一筋の涙を頬に伝わせながら、文緒は微笑んだ。
その指先が、空黎の頬に触れようとした瞬間。
――俺の隣りに立つんじゃなかったのか?
不意に、どこからか胸の奥を震わせる声が響いた。
目の前にいる幻影の空黎からではない。
確かな温度を持った、自分が知る声。
――来年、梅の花を共に見ようと言ったのは君だろう。
その言葉に、文緒の胸が熱くなる。
視界を覆っていた煙るような靄が、少しずつひび割れていくようだった。
(……そうだった)
空黎の屋敷で過ごした日々が思い出される。
呪病を抱え孤独に耐える彼の姿――文緒を拒絶しながらも、その下に隠されていたのは文緒の行く末を案じる優しさだったこと。
食事に箸をつけてくれるようになり、ともに八つ時を過ごした穏やかな時間。時折、ほんの一瞬だけ見せてくれる眼差しが、何よりも温かかった。
彼の隣りにいたいと願ったのは、守られたいからではない。
その背中を、自分の手で支えたいと願うようになったからだ。
(……私は、空黎様の傍にいたい)
ただ、それだけでよかった。
苦しむ彼を、ほんの少しでも支えることができたらいい。
それ以上は何も望まない。
空黎から愛されたいなどと、欲張るつもりはなかった。
(そうだ。私は……空黎様と、生きていきたいんだ)
自分の中から、はっきりとした想いが溢れ出す。
すると、まるで水面に投げ込まれた石が波紋を広げるように、目の前の空黎の姿が別の輪郭へと変わり始めた。
「え……?」
思わず漏れた声に、目の前の像は静かに微笑んだ。
「この時が来たのだな」
それは、蒼月直貴の面影だった。
文緒の胸の奥で、何かがかすかに震えた。
先ほどの、仮面のような無機質な幻影ではない――ずっと、待ち望んでいた存在だと本能が告げている。

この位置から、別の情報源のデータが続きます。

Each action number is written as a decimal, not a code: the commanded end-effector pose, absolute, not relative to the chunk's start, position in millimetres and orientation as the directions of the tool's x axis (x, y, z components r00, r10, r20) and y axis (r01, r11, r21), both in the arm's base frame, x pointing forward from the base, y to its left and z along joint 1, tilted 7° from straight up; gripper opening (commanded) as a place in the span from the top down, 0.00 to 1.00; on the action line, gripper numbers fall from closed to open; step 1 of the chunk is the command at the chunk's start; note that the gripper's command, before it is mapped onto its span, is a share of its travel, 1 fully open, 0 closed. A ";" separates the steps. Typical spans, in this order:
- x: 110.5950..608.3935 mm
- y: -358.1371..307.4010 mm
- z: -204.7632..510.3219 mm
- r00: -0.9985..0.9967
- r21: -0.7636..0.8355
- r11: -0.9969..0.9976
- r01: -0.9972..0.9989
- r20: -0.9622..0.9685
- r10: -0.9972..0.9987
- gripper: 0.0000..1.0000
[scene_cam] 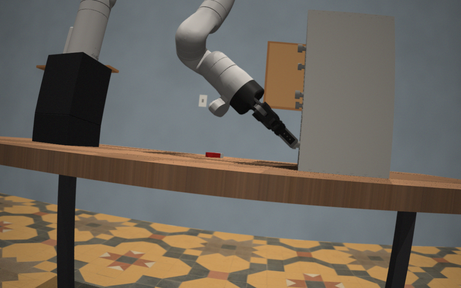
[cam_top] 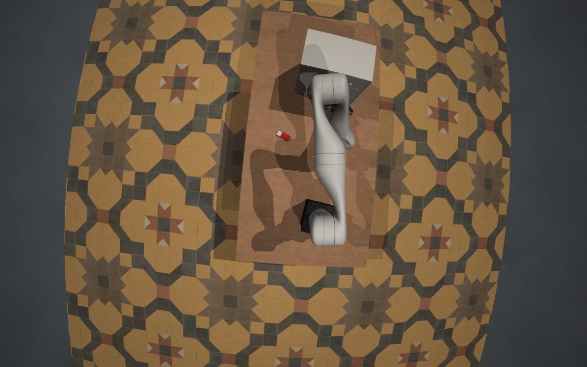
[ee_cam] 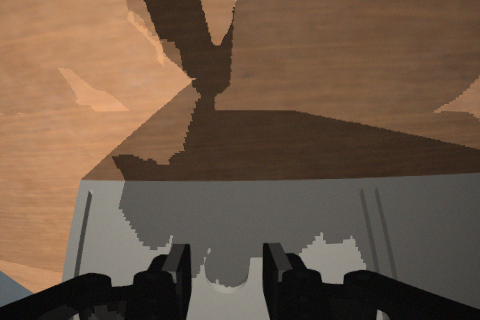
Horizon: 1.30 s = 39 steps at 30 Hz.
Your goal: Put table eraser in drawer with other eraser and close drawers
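Note:
The grey chest (scene_cam: pixel 346 93) stands at the far end of the table; it also shows from above (cam_top: pixel 339 54). Its drawers look pushed in, with small grey knobs on the front. My gripper (scene_cam: pixel 294 143) is low at the chest's front, at the lowest knob (scene_cam: pixel 297 145). In the wrist view the gripper's fingers stand partly open on either side of that knob (ee_cam: pixel 227 266), against the lowest drawer's grey front (ee_cam: pixel 280 220), not clamping it. The red and white eraser (cam_top: pixel 283 135) lies on the table, left of the arm, and shows in the side view (scene_cam: pixel 213 154).
The arm's black base block (scene_cam: pixel 69 100) stands at the near end of the table. An orange board (scene_cam: pixel 284 75) hangs on the wall behind the chest. The arm's elbow reaches over the table's middle.

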<state>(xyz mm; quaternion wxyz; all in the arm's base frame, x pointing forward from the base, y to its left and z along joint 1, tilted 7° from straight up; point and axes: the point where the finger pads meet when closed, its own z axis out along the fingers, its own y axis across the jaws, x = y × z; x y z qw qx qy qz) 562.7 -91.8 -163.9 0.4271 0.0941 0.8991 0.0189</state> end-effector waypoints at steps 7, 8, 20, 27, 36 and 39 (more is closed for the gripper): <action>563.4 -92.1 -163.0 -0.616 0.114 0.982 0.153 -0.766 0.185 0.67; 563.4 -92.1 -163.0 -0.616 0.114 0.982 0.153 -0.766 0.185 0.67; 563.4 -92.1 -163.0 -0.616 0.114 0.982 0.153 -0.766 0.185 0.87; 563.4 -92.1 -163.0 -0.616 0.114 0.982 0.153 -0.766 0.185 0.87; 562.9 -92.0 -163.0 -0.616 0.114 0.982 0.153 -0.766 0.185 0.87; 562.5 -91.9 -163.0 -0.616 0.114 0.982 0.153 -0.766 0.185 0.87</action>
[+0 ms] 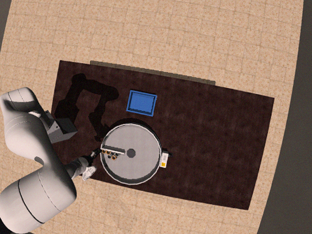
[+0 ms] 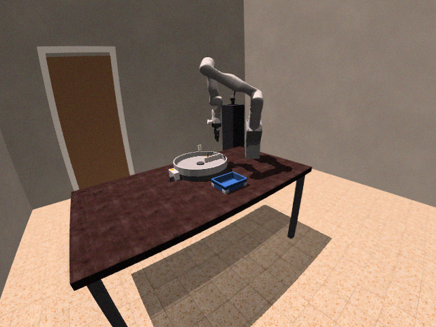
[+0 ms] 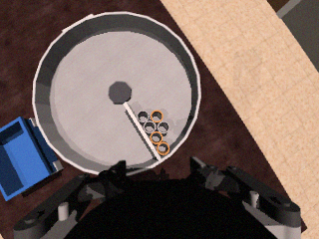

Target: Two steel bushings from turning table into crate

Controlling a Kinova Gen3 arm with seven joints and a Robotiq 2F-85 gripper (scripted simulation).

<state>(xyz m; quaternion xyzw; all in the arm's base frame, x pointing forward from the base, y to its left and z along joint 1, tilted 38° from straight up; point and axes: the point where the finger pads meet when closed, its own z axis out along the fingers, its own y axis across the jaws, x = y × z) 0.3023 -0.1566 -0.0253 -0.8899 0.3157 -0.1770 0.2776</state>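
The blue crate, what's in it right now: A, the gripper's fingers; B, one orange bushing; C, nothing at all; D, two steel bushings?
C: the blue crate shows only its bare blue floor from above, while the bushings are all clustered beside the bar on the turning table and the gripper hangs open above them.

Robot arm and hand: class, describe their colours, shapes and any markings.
The glossy white arm has thick rounded links, parted by thin dark seam lines, on a grey box-shaped base. Its hand is black with dark grey jointed fingers. No cables or markings show.
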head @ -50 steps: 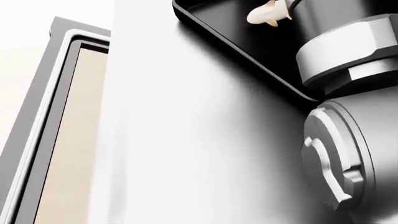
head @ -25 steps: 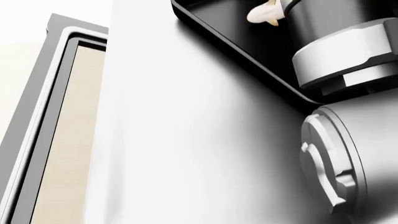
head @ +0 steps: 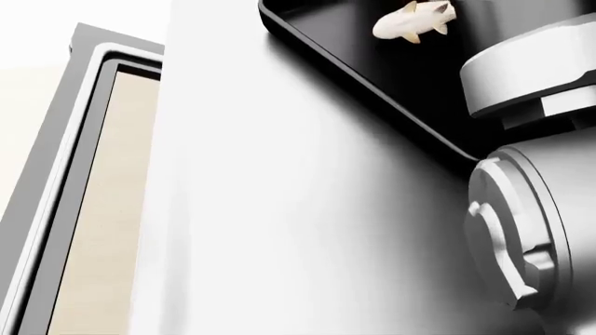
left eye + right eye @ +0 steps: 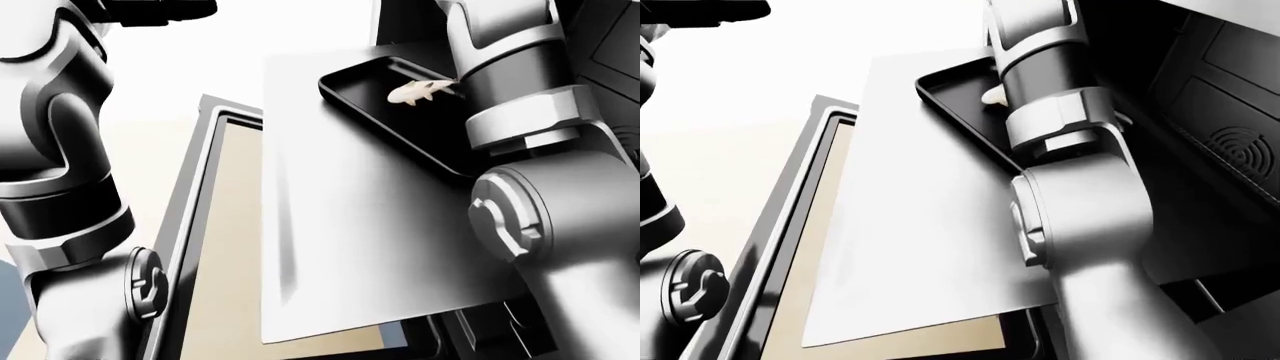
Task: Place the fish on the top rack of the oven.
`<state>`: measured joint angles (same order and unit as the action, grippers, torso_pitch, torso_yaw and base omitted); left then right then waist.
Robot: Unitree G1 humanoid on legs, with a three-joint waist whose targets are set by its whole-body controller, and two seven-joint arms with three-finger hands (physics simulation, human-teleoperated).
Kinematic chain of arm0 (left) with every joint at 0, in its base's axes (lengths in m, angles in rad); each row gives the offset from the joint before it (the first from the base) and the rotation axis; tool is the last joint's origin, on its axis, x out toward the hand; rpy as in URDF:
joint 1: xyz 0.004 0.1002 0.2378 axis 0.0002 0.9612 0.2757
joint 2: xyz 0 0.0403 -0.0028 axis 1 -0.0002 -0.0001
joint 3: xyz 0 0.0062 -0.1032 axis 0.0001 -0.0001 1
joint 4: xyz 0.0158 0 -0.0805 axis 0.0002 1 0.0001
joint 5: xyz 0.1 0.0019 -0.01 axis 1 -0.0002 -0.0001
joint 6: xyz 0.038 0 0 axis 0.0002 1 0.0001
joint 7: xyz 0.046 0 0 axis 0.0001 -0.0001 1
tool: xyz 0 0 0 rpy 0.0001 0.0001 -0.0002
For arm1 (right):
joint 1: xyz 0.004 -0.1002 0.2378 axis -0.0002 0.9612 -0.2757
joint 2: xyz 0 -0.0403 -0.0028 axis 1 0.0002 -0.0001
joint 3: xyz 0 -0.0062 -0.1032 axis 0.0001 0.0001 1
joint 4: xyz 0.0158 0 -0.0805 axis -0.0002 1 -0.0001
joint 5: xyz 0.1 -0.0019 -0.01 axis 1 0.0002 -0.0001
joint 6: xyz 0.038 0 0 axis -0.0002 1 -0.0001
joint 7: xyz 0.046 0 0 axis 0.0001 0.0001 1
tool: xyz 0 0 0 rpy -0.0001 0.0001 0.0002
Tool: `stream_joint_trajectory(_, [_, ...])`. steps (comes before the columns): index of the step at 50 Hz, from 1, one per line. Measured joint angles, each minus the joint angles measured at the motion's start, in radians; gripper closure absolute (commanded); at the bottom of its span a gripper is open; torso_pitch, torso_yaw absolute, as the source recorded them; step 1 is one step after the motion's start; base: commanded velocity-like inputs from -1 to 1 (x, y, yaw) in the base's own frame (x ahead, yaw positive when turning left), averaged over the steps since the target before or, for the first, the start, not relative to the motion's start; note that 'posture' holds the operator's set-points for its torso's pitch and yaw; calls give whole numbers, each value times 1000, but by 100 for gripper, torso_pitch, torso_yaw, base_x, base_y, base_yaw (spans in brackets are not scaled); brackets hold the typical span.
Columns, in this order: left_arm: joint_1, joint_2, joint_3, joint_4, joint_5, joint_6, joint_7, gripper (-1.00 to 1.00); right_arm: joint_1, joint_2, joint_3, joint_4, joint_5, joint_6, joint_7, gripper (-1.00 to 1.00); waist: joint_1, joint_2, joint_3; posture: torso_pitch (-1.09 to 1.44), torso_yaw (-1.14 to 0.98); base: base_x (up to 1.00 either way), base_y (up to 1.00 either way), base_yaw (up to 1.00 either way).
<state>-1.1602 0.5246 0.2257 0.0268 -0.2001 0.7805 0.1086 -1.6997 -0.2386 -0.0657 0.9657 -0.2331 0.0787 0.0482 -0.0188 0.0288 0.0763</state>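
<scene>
— Fish (image 4: 420,91) was seen where?

— It was found lying on a black tray (image 4: 380,112), near that tray's upper end in the left-eye view. The tray was set on a pale grey sheet-like surface (image 4: 350,240), toward its upper right corner.

— And the hands?

— Neither hand could be made out. The right arm (image 4: 1060,142) was stretched up across the tray, its forearm just beside the fish, but the fingers were cut off by the picture's top edge, so their grip could not be told. The left arm (image 4: 60,187) was raised at the left, its hand out of view.

— Anything else?

— 1 grey-framed panel (image 3: 84,195) with a beige inner face was seen left of the sheet.
</scene>
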Motion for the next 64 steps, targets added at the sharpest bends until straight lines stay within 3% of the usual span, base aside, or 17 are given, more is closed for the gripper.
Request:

「お前が誰かを心から愛し、そして愛される時が――それが、力の目覚めを意味する」
直貴がゆるやかに手を差し伸べると、その手のひらから月光を思わせる淡い光が発現していた。
「……お父さま……?」
口が自然に動いていた。
幻影は肯定も否定もせず、ただ優しく笑む。
次の瞬間――世界が砕けた。
目の前の光景が音を立てるように割れる。
亀裂から溢れ出すのは、闇ではなくまばゆい光。
砕け散る破片が星屑のように宙に舞い、文緒の全身を包み込んでいく。
胸の奥から、熱が奔る。
ずっと奥底で眠っていたものが、ついに呼吸を始めたような感覚だった。
結んだ両の掌から淡い光があふれ、脈打つように強く、そして清らかに広がっていく。
「――あ……」
光は揺れながら形を成し、まるで花びらが舞うように蔵の闇を押し退ける。その輝きの奥で、さらに大きな力が目を覚まそうとしていた。
――月華は浄化の光。
痛苦を鎮め陰翳を散らす。
――月天は守護の盾。
愛する者を護り闇を祓う。
文緒の全身を満たすその力は、もはや押しとどめることはできなかった。
世界を覆っていた闇は、一面の光に呑まれていく。
偽りの世界は崩れ、砕け、消え失せて。
残ったのは静謐な輝きと、胸の奥に刻まれた確かな想い。
その瞬間、瞼がふっと開かれた。
「―――文緒……!」
見上げた視界に映ったのは、幻影でも、幻惑でもない。
こちらを呼び続けていた――本物の、空黎だった。